- [TASK DESCRIPTION]: In the entries below, how many lines include "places"? Reply with the number and nothing more.

Saved entries

________________________

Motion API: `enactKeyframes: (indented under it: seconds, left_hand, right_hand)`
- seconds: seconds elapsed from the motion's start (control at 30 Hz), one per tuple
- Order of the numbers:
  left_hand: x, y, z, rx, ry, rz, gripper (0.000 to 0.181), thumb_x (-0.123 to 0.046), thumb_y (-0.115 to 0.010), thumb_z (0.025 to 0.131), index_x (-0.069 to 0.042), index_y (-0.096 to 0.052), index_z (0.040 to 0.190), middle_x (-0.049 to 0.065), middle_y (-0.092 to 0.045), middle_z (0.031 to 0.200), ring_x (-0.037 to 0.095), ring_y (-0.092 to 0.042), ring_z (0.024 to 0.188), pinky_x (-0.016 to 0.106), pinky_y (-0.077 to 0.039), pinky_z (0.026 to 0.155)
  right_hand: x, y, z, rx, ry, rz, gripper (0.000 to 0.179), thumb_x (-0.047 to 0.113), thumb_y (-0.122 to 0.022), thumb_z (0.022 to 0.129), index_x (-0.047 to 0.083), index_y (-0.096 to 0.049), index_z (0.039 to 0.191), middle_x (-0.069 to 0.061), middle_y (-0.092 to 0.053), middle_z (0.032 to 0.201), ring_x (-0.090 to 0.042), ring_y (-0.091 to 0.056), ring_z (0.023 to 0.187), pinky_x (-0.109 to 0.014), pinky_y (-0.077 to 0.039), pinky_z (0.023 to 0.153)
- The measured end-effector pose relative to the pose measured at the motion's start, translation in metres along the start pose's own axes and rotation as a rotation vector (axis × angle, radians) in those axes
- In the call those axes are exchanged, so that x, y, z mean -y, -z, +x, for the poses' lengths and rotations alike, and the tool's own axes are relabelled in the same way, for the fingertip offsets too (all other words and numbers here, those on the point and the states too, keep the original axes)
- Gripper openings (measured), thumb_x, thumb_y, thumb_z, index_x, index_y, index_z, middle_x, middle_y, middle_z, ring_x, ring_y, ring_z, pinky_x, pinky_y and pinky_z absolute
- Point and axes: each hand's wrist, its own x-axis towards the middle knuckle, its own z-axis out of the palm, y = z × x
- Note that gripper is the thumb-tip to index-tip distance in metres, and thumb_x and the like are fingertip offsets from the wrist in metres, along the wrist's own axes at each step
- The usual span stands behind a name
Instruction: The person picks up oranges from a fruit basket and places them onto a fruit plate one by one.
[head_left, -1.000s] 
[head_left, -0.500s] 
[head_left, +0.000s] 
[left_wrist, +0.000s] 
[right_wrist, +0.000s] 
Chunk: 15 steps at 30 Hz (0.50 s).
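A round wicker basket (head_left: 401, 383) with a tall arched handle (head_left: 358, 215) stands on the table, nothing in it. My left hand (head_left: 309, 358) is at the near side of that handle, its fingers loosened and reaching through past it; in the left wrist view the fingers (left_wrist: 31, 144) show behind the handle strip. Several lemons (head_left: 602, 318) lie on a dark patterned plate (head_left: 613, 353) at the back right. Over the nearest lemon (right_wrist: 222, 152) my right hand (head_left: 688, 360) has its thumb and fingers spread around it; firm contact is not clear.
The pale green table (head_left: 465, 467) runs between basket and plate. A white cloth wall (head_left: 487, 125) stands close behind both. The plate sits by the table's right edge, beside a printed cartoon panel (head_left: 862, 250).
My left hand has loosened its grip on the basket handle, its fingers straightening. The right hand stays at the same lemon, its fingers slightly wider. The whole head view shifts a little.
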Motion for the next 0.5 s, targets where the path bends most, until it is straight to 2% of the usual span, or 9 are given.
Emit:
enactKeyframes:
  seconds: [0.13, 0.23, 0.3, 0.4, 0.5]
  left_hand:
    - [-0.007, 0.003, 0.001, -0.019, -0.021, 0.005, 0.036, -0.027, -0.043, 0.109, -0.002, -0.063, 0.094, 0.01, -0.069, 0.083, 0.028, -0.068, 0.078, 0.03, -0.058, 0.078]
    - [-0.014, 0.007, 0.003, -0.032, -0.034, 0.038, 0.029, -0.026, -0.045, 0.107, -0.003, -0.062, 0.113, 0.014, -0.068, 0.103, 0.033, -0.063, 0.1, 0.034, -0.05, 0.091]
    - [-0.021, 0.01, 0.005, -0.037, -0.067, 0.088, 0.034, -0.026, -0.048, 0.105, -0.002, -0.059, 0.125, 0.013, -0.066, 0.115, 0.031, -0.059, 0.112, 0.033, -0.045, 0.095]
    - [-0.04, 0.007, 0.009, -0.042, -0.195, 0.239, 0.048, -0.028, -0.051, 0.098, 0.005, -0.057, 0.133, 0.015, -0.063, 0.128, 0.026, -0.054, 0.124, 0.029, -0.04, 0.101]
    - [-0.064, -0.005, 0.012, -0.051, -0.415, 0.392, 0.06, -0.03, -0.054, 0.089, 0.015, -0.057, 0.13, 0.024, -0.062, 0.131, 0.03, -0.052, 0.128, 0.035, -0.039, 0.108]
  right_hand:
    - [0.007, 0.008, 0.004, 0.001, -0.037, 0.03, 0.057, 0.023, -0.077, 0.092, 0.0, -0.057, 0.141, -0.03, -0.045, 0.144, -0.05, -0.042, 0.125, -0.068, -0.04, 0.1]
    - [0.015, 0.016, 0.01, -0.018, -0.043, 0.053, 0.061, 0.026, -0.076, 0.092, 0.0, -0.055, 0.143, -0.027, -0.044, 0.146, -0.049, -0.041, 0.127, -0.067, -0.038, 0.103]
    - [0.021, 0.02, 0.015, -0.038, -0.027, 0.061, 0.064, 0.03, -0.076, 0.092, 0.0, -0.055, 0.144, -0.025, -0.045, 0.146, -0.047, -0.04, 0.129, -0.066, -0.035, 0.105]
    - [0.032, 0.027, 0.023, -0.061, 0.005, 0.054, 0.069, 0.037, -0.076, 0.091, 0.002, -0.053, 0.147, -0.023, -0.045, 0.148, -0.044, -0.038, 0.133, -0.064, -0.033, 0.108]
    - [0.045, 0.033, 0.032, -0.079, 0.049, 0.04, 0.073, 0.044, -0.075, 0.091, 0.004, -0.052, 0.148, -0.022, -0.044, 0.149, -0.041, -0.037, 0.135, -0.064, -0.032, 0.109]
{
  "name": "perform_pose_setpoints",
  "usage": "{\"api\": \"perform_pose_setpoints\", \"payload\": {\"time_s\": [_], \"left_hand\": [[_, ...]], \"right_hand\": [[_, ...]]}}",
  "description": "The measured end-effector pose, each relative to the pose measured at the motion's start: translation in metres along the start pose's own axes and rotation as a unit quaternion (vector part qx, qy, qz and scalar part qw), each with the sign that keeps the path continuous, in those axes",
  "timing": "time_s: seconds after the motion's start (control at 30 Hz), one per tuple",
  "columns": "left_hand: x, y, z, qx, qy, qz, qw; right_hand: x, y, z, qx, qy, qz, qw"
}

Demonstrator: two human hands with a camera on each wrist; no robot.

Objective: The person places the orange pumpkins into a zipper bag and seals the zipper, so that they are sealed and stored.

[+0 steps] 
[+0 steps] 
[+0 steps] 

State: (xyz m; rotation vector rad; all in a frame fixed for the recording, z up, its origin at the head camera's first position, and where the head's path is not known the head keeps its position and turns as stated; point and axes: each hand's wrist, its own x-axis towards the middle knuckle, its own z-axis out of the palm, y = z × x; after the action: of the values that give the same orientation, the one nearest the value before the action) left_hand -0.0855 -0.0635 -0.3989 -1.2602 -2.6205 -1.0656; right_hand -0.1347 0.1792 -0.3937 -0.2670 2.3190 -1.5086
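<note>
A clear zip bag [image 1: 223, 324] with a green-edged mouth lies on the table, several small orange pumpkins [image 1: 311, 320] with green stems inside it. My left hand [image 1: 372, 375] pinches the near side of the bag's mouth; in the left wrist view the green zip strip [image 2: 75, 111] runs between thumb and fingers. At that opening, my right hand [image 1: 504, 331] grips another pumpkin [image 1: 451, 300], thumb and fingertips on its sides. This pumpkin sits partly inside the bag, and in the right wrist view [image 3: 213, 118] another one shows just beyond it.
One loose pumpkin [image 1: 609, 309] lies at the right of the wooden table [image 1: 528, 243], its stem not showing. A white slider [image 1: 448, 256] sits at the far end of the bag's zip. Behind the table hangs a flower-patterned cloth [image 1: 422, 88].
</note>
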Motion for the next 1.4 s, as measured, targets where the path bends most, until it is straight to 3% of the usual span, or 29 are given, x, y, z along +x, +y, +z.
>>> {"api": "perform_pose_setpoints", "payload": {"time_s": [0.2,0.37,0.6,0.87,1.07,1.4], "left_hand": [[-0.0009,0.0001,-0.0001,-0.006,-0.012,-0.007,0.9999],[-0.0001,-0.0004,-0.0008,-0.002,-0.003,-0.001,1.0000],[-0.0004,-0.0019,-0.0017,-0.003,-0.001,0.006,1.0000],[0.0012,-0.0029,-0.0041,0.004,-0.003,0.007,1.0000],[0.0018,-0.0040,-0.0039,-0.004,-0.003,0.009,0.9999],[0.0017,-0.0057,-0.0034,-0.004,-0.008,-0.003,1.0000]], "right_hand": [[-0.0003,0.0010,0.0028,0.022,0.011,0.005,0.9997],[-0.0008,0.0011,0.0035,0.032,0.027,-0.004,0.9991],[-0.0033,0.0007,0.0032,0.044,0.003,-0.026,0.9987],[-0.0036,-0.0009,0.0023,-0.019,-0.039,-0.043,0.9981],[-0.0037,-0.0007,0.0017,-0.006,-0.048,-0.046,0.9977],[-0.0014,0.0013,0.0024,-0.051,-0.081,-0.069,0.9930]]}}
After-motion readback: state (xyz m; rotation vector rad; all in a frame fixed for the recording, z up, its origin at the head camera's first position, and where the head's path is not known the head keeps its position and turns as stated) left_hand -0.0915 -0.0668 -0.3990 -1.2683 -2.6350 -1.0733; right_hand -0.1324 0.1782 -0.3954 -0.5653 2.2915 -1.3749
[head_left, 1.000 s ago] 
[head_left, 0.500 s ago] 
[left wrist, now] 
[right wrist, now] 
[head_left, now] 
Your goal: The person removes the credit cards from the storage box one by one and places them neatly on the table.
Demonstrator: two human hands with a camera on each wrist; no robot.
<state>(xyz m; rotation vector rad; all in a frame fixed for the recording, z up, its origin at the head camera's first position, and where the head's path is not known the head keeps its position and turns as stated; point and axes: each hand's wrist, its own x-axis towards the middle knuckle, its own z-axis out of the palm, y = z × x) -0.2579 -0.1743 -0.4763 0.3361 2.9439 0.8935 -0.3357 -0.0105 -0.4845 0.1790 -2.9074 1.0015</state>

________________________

- [EXERCISE SOLUTION]: 3